DIRECTIONS FOR THIS TASK ▸ Read the listing below and copy out each line where the word "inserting" occurs.

DATA EXCERPTS ▸

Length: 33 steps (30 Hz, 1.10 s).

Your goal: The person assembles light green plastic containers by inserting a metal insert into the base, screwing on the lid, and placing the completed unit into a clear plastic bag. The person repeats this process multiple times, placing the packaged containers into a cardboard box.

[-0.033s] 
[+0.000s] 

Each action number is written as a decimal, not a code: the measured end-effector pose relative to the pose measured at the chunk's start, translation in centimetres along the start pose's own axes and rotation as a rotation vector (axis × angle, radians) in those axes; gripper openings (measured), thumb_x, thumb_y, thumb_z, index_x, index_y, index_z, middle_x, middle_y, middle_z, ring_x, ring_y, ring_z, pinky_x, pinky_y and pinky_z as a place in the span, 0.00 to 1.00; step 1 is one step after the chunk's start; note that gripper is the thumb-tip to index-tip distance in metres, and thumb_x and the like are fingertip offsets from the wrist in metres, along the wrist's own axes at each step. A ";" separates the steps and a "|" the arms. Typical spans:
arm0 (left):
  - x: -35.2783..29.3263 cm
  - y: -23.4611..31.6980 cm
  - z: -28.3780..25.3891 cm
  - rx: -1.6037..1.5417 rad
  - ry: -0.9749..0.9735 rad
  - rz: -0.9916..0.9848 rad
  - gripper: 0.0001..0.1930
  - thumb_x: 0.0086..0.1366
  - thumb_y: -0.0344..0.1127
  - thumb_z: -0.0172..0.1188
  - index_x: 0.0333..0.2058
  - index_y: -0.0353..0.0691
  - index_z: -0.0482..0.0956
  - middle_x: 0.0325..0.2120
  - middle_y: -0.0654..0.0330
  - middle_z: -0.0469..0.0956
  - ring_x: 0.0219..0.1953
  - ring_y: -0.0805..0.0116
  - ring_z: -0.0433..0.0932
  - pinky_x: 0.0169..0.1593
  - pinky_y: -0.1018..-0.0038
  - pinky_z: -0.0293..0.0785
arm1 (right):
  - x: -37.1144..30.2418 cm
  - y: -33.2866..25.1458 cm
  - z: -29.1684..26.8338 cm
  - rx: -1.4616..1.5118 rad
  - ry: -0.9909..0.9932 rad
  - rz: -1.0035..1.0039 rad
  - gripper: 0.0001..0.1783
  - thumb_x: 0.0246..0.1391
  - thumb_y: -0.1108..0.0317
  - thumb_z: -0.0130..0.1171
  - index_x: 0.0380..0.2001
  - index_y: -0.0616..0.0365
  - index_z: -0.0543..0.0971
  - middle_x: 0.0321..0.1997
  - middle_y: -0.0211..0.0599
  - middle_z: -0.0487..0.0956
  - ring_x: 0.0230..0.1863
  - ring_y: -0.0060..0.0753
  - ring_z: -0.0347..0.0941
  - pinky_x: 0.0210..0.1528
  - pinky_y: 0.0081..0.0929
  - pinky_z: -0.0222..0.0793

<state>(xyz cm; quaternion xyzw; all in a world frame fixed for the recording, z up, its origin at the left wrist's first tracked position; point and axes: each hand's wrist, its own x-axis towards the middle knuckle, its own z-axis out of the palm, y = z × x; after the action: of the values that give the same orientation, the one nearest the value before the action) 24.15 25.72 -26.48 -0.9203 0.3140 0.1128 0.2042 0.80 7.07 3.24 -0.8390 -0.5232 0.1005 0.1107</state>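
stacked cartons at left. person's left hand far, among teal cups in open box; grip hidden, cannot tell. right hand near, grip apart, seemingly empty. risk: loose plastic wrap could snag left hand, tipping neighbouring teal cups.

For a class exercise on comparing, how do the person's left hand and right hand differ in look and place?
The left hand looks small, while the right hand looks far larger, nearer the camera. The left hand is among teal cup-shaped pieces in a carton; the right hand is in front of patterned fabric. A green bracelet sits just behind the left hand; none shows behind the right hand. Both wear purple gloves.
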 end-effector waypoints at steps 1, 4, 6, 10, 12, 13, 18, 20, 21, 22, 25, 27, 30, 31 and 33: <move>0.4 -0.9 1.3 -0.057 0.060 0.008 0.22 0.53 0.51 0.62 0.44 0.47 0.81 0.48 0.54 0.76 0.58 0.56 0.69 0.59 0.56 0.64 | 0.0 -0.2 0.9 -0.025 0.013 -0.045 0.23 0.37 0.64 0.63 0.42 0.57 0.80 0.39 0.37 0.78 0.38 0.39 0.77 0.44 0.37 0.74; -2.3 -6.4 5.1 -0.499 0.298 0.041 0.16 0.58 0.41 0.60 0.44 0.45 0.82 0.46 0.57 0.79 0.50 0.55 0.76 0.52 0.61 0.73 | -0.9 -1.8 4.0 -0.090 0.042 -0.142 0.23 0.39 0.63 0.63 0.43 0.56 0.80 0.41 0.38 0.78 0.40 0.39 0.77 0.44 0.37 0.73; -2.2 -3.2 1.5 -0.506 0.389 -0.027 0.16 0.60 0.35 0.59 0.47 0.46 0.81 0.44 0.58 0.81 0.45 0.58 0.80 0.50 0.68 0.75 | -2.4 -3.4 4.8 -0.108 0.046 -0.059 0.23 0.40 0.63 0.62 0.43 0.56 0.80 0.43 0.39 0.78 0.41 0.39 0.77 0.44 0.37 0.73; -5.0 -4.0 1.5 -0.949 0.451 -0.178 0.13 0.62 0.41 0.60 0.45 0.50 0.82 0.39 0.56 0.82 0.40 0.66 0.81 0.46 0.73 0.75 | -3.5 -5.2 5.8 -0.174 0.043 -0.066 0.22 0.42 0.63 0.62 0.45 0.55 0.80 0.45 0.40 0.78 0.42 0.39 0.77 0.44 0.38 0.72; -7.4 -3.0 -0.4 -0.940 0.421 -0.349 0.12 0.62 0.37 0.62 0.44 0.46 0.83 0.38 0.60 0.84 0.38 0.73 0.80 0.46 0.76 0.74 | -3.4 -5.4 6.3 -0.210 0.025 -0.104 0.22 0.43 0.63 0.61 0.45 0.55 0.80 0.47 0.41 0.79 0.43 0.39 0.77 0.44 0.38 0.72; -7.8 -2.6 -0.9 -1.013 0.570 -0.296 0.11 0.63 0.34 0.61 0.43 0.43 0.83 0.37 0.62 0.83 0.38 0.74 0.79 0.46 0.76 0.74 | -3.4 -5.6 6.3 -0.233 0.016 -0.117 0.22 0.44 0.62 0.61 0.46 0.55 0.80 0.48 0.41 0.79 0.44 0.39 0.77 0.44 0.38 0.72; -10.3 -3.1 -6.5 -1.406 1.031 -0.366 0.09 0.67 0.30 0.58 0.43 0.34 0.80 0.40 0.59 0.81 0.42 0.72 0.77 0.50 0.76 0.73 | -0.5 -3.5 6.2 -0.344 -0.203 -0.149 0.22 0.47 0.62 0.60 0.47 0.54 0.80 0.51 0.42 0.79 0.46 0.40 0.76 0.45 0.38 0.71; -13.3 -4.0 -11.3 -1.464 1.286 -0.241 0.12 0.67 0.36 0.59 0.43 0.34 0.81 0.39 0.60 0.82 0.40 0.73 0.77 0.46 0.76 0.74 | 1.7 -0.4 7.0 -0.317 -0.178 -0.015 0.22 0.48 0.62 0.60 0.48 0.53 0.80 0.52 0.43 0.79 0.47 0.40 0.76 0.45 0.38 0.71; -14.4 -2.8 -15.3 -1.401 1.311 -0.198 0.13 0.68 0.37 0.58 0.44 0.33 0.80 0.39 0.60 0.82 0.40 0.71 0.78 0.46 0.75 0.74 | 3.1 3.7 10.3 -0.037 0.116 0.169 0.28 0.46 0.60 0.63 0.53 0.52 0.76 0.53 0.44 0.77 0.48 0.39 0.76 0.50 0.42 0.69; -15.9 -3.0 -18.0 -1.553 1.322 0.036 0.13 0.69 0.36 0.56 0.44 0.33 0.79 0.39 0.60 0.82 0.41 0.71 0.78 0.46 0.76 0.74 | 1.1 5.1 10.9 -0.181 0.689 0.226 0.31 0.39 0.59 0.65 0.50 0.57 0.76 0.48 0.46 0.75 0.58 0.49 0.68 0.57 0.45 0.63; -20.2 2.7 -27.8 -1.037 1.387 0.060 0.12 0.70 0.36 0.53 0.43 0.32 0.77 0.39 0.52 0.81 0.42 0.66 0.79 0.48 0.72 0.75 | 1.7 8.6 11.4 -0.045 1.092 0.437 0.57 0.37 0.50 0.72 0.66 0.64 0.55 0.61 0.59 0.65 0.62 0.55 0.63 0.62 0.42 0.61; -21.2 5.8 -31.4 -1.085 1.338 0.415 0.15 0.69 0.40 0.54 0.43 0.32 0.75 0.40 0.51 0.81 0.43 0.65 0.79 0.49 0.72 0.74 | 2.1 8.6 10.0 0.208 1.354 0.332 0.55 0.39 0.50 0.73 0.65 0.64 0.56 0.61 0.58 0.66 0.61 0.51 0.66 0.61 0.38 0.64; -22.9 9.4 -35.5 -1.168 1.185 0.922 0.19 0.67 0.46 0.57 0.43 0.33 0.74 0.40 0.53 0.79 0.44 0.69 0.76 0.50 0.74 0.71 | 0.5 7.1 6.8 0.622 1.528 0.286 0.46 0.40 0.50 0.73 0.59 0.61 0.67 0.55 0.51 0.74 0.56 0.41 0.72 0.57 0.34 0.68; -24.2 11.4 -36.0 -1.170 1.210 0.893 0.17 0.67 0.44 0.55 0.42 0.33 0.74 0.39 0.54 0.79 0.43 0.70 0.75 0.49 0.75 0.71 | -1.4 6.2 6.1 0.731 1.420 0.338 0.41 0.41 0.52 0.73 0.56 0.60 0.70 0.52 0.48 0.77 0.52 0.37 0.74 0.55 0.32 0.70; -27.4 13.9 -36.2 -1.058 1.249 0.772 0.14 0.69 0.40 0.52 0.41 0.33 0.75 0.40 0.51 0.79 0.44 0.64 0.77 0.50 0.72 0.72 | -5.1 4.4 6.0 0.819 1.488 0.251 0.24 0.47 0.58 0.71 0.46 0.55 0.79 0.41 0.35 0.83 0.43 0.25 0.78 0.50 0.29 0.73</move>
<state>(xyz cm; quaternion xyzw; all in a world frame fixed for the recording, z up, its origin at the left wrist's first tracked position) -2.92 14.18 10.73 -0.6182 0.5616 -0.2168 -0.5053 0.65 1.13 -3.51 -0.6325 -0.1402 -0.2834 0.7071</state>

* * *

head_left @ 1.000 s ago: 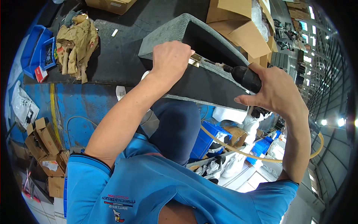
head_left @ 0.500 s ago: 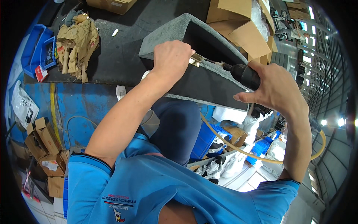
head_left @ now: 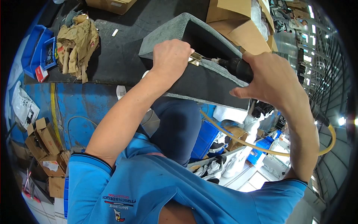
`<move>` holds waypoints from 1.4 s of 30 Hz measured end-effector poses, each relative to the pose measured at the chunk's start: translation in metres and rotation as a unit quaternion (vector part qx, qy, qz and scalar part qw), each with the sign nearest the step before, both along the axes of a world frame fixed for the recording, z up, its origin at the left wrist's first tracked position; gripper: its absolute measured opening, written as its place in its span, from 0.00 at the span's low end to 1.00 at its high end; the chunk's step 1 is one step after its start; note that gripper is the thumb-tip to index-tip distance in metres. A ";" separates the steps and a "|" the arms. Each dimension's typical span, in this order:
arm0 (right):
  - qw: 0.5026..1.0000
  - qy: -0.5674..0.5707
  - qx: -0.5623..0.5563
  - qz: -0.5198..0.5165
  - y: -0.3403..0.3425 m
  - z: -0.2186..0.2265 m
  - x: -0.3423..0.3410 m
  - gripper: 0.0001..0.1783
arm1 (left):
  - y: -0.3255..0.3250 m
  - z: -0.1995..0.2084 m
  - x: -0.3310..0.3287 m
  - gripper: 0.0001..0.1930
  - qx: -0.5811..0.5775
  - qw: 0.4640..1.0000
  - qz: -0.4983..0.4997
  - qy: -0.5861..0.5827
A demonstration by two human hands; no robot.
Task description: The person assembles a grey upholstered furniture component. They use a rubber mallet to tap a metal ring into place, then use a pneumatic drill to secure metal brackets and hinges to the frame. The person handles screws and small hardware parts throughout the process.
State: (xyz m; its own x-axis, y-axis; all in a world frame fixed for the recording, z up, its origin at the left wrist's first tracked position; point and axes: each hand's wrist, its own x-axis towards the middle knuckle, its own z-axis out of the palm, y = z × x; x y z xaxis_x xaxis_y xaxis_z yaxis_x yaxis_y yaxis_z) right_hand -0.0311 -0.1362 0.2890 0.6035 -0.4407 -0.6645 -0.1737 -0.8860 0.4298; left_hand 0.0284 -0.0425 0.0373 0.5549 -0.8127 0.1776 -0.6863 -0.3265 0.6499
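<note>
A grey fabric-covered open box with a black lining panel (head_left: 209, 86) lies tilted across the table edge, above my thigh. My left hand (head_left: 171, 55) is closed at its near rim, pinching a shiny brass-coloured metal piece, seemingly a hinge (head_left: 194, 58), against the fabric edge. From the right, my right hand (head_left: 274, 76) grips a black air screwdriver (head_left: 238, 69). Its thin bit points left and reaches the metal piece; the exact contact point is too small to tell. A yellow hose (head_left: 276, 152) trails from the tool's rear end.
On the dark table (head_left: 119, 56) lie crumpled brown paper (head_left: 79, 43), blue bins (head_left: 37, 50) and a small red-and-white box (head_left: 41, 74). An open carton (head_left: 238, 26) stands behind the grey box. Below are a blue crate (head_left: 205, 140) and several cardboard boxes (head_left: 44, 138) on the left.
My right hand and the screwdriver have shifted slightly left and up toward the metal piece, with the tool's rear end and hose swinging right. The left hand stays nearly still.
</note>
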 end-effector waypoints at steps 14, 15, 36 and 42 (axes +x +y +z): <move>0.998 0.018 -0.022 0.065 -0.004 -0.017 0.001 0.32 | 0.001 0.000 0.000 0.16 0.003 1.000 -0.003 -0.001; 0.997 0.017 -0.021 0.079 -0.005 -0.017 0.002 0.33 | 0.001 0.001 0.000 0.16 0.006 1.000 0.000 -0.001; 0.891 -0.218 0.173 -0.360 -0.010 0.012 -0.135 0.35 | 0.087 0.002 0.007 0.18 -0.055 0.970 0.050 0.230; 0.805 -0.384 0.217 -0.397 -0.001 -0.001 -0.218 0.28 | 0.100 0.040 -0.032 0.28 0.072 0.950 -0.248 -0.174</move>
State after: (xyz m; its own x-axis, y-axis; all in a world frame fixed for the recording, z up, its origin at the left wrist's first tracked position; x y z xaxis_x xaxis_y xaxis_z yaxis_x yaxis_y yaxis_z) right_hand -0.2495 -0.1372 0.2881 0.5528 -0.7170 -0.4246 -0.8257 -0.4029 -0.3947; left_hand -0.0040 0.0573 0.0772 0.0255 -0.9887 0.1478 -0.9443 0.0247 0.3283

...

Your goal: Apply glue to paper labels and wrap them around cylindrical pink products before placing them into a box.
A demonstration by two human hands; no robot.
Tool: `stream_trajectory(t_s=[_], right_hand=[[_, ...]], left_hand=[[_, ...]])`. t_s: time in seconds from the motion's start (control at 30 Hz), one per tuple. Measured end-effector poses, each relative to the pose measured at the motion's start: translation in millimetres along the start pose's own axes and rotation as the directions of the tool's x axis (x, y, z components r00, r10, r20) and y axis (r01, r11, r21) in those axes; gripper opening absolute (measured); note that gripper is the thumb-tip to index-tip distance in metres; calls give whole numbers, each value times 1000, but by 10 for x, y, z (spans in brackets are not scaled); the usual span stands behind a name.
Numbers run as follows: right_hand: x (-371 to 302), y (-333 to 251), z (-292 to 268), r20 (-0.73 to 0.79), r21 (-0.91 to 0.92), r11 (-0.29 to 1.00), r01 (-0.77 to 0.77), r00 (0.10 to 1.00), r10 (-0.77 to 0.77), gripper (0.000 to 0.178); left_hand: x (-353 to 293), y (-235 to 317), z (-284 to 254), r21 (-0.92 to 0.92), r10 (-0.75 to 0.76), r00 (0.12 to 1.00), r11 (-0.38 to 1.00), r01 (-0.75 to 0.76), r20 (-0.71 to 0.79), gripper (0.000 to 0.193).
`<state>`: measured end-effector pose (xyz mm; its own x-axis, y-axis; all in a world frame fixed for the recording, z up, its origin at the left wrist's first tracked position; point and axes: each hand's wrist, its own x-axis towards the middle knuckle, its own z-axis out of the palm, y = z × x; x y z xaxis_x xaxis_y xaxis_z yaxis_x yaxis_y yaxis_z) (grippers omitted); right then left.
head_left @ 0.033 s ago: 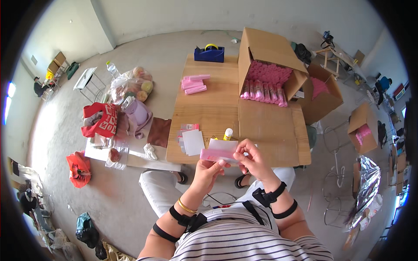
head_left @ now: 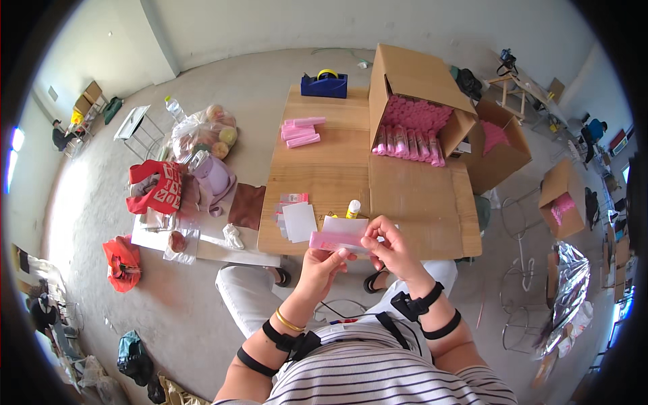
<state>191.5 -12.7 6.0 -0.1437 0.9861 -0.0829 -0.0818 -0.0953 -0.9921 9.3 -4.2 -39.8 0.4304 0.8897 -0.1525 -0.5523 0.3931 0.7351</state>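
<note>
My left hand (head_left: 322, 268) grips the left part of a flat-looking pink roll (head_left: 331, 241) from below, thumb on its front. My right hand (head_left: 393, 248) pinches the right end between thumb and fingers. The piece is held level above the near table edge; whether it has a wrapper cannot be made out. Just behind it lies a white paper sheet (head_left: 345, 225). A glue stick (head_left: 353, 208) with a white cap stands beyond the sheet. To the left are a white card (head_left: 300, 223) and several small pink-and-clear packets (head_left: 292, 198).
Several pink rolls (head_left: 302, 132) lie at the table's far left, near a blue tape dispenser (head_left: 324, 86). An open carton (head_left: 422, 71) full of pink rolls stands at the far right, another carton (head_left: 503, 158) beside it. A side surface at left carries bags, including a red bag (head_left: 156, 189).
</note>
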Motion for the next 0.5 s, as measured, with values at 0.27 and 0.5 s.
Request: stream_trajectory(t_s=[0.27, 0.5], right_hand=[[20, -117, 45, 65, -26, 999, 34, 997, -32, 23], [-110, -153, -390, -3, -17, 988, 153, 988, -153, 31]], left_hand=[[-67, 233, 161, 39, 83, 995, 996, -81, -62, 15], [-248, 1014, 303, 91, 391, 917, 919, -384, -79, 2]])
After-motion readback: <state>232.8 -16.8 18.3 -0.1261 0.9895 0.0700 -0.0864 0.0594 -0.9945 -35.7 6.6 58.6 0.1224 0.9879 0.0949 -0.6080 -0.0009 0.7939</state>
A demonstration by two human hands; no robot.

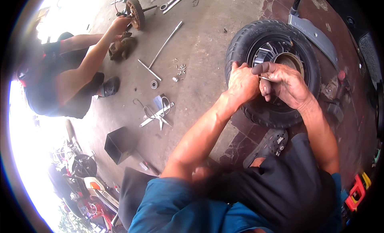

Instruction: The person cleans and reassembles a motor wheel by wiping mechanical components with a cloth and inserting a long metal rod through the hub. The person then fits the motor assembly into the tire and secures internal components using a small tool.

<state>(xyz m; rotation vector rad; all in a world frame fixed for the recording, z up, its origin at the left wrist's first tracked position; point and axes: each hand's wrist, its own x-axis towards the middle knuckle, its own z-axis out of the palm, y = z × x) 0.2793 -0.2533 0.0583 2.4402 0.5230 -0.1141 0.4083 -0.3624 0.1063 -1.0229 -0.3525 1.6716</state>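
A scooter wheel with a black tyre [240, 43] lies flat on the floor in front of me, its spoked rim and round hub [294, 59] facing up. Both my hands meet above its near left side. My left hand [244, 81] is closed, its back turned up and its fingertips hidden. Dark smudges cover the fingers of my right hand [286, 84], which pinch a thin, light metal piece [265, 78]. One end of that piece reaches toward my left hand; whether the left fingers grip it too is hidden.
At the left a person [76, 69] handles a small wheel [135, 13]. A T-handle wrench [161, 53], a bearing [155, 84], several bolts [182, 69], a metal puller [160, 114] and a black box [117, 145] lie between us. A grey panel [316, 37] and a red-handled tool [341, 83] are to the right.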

ANSWER SECTION ▸
Your goal: The person assembles light green plastic containers by inserting a metal insert into the base, screwing on the lid, and placing the completed unit into a clear plastic bag. The person repeats this process multiple times, placing the packaged containers into a cardboard box.
Instruction: The person cleans and reassembles a motor wheel by wiping mechanical components with a cloth and inserting a long metal rod through the hub. The person then fits the motor assembly into the tire and secures internal components using a small tool.

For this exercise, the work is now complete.